» ASSIGNED TASK
The data below should be restated word for word, pictures omitted.

» PROVIDED MATERIAL
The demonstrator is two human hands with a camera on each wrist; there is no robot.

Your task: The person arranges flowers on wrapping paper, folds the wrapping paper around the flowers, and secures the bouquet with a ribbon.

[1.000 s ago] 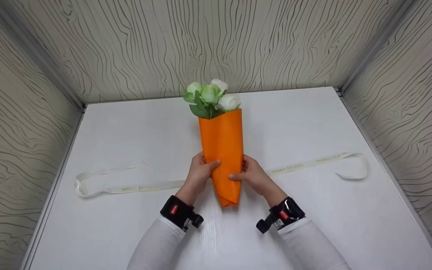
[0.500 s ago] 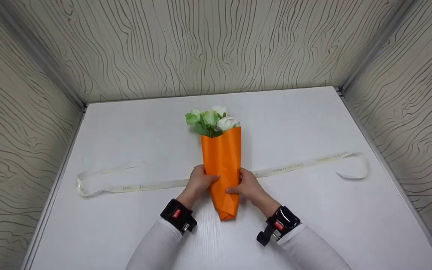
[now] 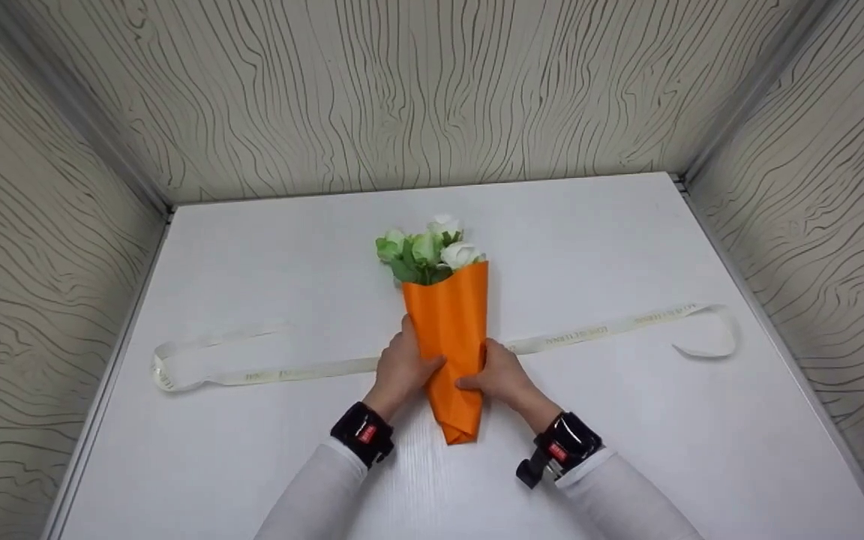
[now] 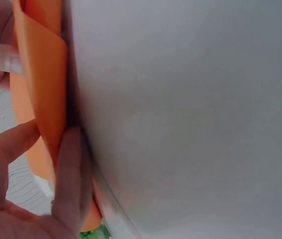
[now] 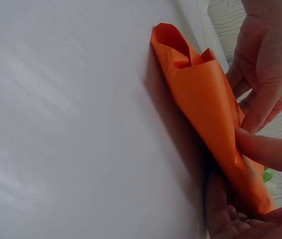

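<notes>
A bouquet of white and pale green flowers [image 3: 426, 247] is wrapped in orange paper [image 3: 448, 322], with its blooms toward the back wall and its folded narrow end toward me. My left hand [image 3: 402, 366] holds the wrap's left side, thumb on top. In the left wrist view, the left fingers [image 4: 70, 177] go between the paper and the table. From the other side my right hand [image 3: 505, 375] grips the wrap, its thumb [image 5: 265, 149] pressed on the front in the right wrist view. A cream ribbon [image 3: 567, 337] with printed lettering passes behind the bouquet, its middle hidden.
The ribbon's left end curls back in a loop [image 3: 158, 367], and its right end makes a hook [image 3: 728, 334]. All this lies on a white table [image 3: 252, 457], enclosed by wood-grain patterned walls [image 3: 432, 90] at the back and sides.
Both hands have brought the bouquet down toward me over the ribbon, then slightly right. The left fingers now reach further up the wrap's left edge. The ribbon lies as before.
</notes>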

» RESPONSE TO THE TASK
The demonstrator is two human hands with a camera on each wrist; there is no robot.

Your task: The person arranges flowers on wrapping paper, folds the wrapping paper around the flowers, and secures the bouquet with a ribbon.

[1.000 s ago] 
[0.500 s ago] 
[now] 
[now] 
[now] 

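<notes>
A bouquet of white and pale green flowers [image 3: 426, 247] is wrapped in orange paper [image 3: 448, 322], with its blooms toward the back wall and its folded narrow end toward me. My left hand [image 3: 402, 366] holds the wrap's left side, thumb on top. In the left wrist view, the left fingers [image 4: 70, 177] go between the paper and the table. From the other side my right hand [image 3: 505, 375] grips the wrap, its thumb [image 5: 265, 149] pressed on the front in the right wrist view. A cream ribbon [image 3: 567, 337] with printed lettering passes behind the bouquet, its middle hidden.
The ribbon's left end curls back in a loop [image 3: 158, 367], and its right end makes a hook [image 3: 728, 334]. All this lies on a white table [image 3: 252, 457], enclosed by wood-grain patterned walls [image 3: 432, 90] at the back and sides.
Both hands have brought the bouquet down toward me over the ribbon, then slightly right. The left fingers now reach further up the wrap's left edge. The ribbon lies as before.
</notes>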

This answer is complete as it stands.